TASK INSTRUCTIONS
Each line of the records containing "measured" is to be copied out and returned.

........

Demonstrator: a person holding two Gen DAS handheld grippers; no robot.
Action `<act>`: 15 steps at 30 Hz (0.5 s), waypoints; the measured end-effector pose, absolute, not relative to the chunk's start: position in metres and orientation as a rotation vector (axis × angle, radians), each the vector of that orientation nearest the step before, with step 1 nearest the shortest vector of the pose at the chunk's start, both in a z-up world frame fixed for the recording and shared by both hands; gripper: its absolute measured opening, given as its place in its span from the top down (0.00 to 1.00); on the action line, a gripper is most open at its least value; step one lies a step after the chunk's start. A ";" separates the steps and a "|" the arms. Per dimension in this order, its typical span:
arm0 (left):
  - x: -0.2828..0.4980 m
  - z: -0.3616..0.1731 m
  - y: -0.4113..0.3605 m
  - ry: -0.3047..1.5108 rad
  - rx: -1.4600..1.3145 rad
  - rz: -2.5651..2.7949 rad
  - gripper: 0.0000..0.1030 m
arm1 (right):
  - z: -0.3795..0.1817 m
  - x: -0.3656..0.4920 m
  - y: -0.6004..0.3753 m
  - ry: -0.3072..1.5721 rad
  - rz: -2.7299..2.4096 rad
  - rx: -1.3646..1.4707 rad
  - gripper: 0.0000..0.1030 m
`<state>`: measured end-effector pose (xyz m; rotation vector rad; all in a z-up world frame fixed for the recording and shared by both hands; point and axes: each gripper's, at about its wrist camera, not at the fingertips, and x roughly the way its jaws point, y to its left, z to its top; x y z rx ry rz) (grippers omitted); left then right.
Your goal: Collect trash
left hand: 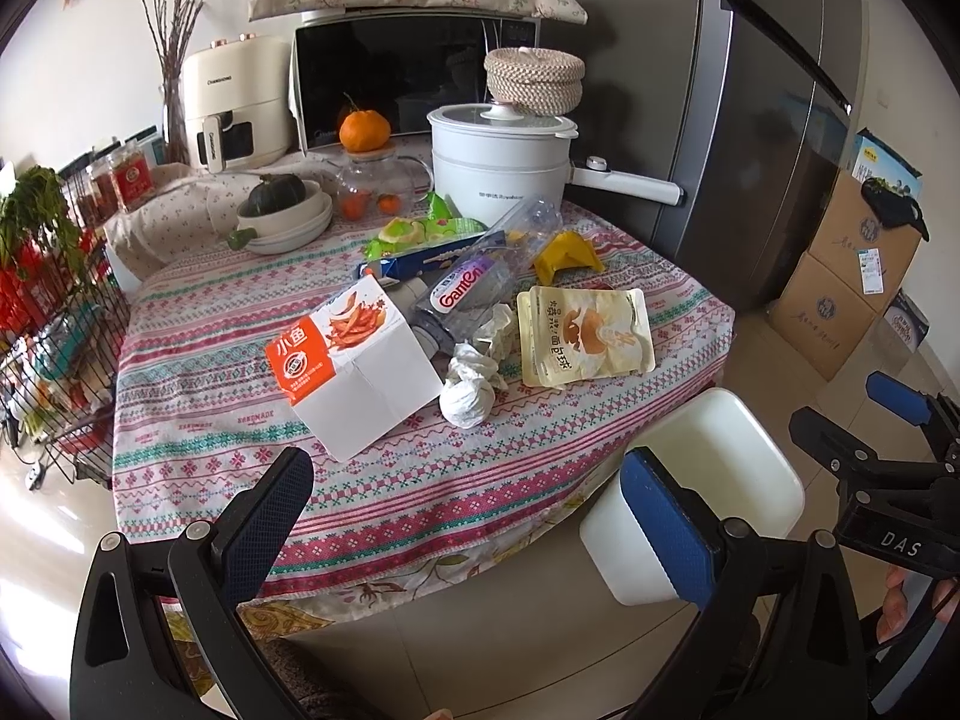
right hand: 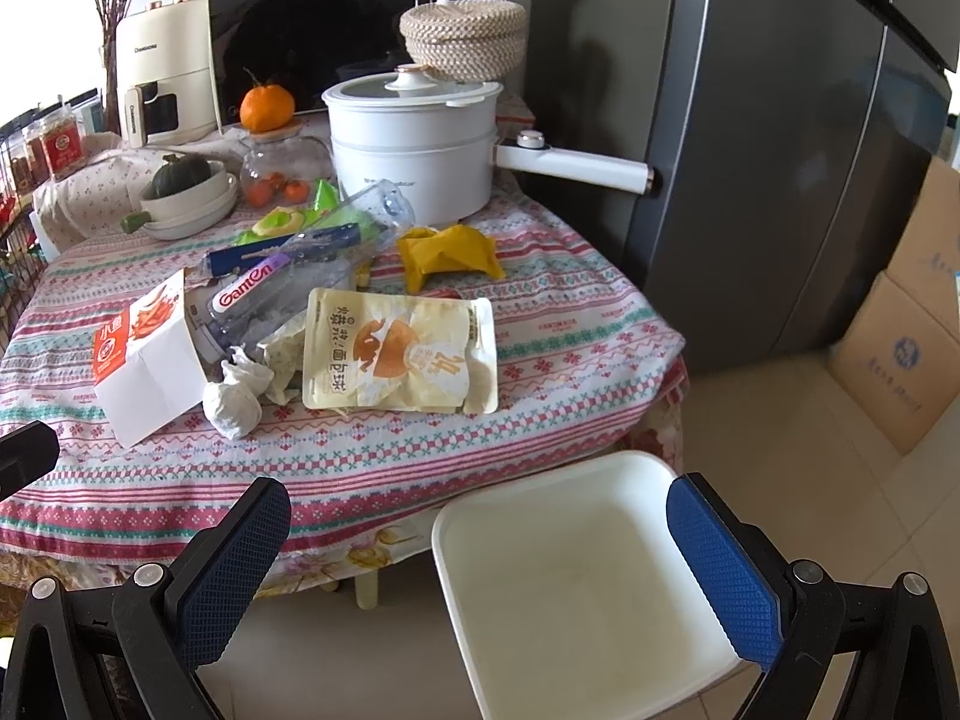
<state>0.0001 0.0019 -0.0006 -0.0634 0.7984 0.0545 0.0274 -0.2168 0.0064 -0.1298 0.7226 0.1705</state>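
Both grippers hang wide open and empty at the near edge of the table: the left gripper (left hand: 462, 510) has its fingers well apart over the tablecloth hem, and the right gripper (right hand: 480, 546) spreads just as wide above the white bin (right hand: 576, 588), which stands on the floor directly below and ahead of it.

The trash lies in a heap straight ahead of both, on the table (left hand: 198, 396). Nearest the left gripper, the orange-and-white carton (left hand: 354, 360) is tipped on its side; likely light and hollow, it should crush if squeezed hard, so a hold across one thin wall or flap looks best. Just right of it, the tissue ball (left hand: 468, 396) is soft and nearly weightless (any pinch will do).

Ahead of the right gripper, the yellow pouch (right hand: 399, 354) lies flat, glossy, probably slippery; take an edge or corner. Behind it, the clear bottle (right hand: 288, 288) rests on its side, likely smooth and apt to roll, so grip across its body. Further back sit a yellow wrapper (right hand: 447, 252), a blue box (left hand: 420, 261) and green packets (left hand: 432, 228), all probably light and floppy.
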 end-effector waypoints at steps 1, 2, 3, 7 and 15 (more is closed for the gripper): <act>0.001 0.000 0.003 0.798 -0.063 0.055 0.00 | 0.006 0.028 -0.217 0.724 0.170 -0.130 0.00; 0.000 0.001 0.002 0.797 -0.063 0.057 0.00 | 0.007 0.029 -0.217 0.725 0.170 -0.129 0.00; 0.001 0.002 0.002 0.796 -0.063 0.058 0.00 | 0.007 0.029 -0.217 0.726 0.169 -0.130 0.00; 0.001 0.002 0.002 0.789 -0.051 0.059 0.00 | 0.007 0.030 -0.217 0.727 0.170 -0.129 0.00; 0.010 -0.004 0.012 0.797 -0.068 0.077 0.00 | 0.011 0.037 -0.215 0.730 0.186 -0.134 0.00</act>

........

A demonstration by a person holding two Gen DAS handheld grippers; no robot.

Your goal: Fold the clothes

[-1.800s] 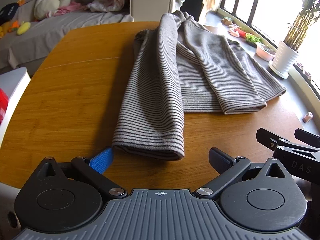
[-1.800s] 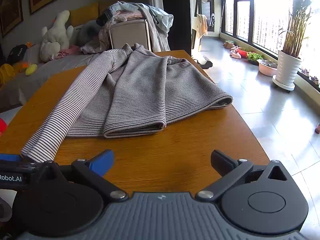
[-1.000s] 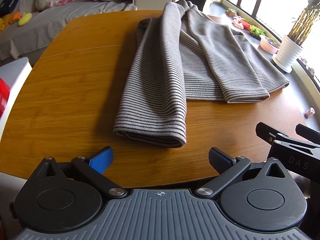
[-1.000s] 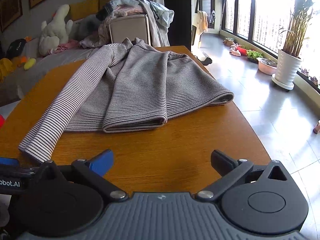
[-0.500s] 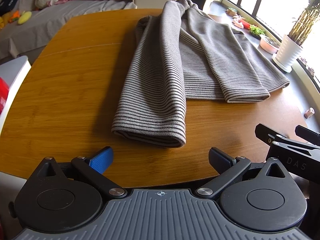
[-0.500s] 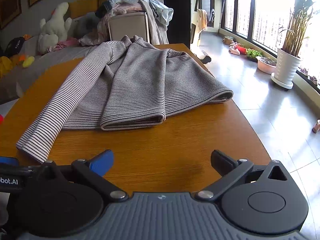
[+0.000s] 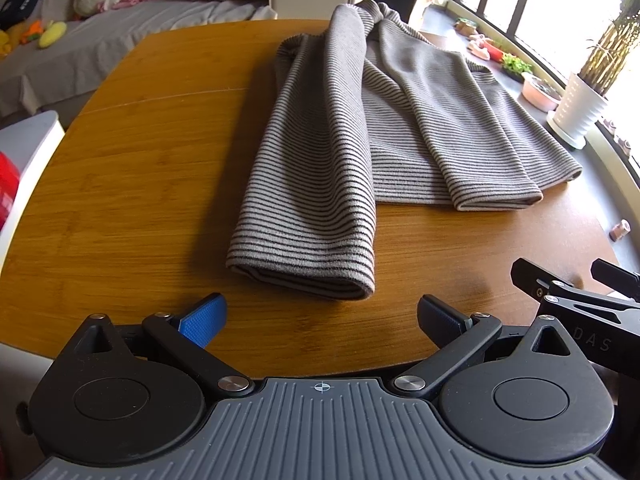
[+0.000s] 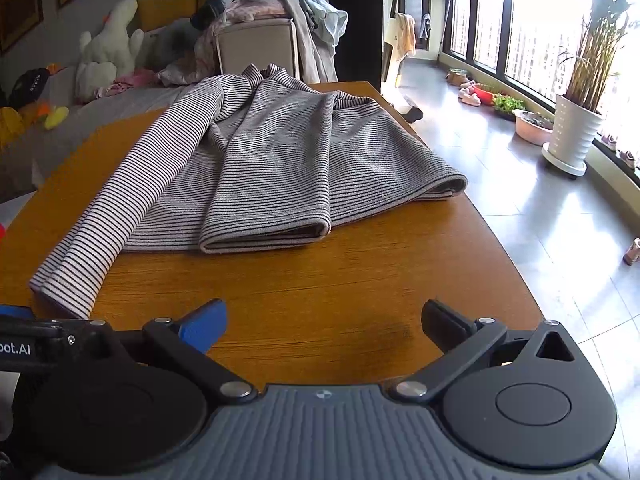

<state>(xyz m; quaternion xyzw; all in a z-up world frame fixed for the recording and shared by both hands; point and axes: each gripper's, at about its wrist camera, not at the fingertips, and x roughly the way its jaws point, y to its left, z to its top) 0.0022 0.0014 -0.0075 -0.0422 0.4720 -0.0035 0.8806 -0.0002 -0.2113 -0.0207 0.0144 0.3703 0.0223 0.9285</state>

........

RESPONSE FOR THIS EXERCISE
Action `<act>`: 15 steps at 30 Hz (0.5 s), waypoints; the measured end-effector pose, absolute, not relative to the chunk's start: position in metres and orientation as a rotation vector (axis × angle, radians), each the vector of that orientation nearest the step before, with step 1 nearest the shortest vector of the pose at the chunk's start, both in a z-up world frame fixed for the recording and shared by both hands; gripper: its absolute measured opening, given as its place in its span from the top down (0.00 to 1.00); on the action line, a gripper is most open at its least value; step one lies a step after the chunk's start. A ";" separates the steps and a "|" the arms. Per dimension in this order, its typical span:
`<state>`: measured end-effector pose (xyz m; rotation vector rad; all in a z-up world frame fixed for the recording and shared by both hands; point and axes: each gripper's, at about its wrist camera, not at the fingertips, and x roughly the way its jaws point, y to its left, z to its top; x y z rx ry rz) (grippers omitted); left then right.

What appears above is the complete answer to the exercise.